Ela pensou que o rádio estava ligado ou que alguém tinha colocado uma música para tocar, embora ninguém estivesse presente. Ela podia ouvir perfeitamente as notas musicais, em um volume alto o suficiente para distraí-la de outras coisas.

Antes que pudesse ser realizado um encefalograma, a música desapareceu, depois de meses “tocando” em seu cérebro. Tudo indica que se tratava de um problema no lobo temporal, associado a um sentimento de nostalgia.
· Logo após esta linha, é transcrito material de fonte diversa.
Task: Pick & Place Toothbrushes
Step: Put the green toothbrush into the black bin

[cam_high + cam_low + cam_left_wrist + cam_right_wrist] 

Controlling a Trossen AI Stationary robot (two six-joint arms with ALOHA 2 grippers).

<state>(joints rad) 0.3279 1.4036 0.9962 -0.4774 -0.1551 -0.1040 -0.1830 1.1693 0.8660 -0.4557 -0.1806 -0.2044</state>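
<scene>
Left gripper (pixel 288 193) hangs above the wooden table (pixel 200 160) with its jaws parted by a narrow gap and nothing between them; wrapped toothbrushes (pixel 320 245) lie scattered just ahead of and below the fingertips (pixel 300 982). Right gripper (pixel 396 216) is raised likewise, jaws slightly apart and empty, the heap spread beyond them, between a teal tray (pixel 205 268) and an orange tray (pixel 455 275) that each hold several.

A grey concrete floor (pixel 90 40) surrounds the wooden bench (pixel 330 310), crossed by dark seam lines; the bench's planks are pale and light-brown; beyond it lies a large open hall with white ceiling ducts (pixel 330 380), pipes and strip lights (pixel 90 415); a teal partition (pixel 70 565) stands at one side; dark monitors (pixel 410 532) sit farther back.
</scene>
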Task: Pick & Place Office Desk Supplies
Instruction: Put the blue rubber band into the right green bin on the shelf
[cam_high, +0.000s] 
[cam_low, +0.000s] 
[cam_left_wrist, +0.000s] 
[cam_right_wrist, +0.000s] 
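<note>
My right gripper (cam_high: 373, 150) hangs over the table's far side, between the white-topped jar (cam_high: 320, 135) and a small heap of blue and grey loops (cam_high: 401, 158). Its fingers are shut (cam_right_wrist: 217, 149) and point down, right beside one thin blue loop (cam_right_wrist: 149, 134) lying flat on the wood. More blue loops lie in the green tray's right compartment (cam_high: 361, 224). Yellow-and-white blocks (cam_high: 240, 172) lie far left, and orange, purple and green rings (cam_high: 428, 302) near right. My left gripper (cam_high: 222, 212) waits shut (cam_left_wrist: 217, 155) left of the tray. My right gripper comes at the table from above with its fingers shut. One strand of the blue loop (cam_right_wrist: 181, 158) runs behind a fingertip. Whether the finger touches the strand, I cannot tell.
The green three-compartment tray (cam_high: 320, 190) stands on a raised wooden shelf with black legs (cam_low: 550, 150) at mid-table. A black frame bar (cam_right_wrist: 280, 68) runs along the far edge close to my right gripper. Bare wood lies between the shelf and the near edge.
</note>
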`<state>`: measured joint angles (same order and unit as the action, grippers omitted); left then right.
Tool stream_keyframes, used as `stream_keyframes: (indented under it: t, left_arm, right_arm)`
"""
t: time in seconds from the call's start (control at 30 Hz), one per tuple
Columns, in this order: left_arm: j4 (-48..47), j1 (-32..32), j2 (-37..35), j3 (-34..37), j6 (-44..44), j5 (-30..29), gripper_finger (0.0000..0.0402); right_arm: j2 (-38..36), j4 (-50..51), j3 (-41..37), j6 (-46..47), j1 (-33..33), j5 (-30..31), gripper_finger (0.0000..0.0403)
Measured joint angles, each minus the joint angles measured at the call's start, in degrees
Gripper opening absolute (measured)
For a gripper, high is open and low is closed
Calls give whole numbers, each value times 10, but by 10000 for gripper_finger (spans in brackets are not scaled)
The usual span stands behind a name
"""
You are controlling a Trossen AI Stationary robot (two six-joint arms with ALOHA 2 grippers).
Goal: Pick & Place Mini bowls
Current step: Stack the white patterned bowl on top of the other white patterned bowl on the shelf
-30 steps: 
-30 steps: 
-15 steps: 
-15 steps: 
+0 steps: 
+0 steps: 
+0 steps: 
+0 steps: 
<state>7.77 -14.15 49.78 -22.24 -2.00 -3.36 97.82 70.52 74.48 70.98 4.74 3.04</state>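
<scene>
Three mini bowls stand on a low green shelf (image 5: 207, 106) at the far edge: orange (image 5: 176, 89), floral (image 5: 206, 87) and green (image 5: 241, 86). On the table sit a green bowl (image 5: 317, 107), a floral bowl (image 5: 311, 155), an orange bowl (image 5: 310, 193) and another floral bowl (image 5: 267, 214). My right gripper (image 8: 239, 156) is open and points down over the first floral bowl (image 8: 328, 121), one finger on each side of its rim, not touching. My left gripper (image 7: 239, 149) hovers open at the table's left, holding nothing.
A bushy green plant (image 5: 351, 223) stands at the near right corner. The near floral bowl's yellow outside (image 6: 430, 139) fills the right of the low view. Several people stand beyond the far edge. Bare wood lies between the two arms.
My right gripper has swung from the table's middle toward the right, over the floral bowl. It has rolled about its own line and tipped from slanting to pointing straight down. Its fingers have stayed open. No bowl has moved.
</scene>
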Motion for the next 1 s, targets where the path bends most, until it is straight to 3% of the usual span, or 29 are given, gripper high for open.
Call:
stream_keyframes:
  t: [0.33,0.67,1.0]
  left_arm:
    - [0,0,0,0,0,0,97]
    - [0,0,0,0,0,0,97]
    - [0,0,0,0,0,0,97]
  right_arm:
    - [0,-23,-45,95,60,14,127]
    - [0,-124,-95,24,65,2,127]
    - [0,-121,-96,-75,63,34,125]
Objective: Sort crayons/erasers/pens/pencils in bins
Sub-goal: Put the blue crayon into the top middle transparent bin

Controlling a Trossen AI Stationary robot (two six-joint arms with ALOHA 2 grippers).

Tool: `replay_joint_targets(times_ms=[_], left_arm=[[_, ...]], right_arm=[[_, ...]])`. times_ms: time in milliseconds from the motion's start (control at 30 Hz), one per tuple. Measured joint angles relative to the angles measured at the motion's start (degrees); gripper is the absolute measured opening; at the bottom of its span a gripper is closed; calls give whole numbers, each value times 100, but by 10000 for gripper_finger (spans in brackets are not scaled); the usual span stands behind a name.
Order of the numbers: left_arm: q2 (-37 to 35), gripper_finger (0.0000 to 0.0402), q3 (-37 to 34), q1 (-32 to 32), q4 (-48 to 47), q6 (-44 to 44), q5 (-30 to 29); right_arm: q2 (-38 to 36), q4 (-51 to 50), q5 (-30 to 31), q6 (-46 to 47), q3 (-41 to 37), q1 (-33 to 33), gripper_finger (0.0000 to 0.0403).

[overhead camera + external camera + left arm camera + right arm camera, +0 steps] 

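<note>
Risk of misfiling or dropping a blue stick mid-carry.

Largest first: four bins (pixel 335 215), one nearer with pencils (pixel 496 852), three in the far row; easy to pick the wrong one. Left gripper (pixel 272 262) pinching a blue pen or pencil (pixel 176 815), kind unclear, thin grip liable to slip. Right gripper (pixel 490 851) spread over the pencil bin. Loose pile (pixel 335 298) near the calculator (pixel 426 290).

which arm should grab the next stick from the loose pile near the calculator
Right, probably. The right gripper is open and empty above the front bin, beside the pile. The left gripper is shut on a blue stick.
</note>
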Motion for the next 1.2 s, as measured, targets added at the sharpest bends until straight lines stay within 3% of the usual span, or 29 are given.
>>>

Este caso sugere que há regiões em nosso cérebro onde são guardadas todas as experiências do passado, como se fosse um arquivo indestrutível.

2. O caso Madeleine

Madeleine era uma mulher de 60 anos com cegueira congênita. Isso significa que ela nunca havia enxergado em sua vida. Ela também tinha paralisia cerebral e sofria de movimentos involuntários nas mãos.

Com todas essas condições, era esperado que ela tivesse sofrido um grave retardo cognitivo, mas Madeleine era uma mulher muito inteligente.

As pessoas ao seu redor liam muitos livros para ela. Como resultado, ela era muito culta e uma ávida conversadora. Ela confessou que nunca tinha sido capaz de aprender Braille, pois, em suas próprias palavras, suas mãos eram “pedaços inúteis de massa abandonados por Deus”. Ela dizia que nem as sentia como parte de seu corpo.

No entanto, as mãos dessa mulher eram basicamente normais. Tinham sensibilidade, mas, por algum motivo, não se moviam corretamente.

Oliver Sacks supôs que talvez o cuidado excessivo por parte de sua família a havia privado do desenvolvimento de seus membros. Assim, ela iniciou um processo de reabilitação. No final, Madeleine tornou-se nada mais, nada menos, do que uma escultora.

Mão de um oleiro trabalhando

3. O homem que caiu da cama

Este caso da neurociência é sobre um transtorno estranho chamado somatognosia, que caracteriza-se pela incapacidade de reconhecer as partes do próprio corpo.

Um jovem sofreu uma experiência curiosa enquanto estava no hospital. Ele viu uma perna em sua cama que ele disse que não pertencia a ele, então ele tentou pegá-la e jogá-la para fora da cama. Ao fazê-lo, caiu da cama.

O jovem ficou aterrorizado com a experiência. Por alguma razão, ele pensou que sua perna esquerda estava amputada e que, portanto, a perna que via não lhe pertencia. Ele a sentiu longe de seu corpo e sentiu medo. Médicos o entrevistaram e, como ele não conseguia responder onde estava sua perna real, ele se batia insistentemente e tentava arrancar o membro que considerava estranho.

Este é um caso de perda de identidade com uma parte do corpo que, infelizmente, ainda não foi resolvido satisfatoriamente. Embora existam vários casos desse tipo, até agora se desconhecem as causas desse problema e a maneira como podemos ajudar essas pessoas.

Sacks, O. (2016). El hombre que confundió a su mujer con un sombrero. Anagrama.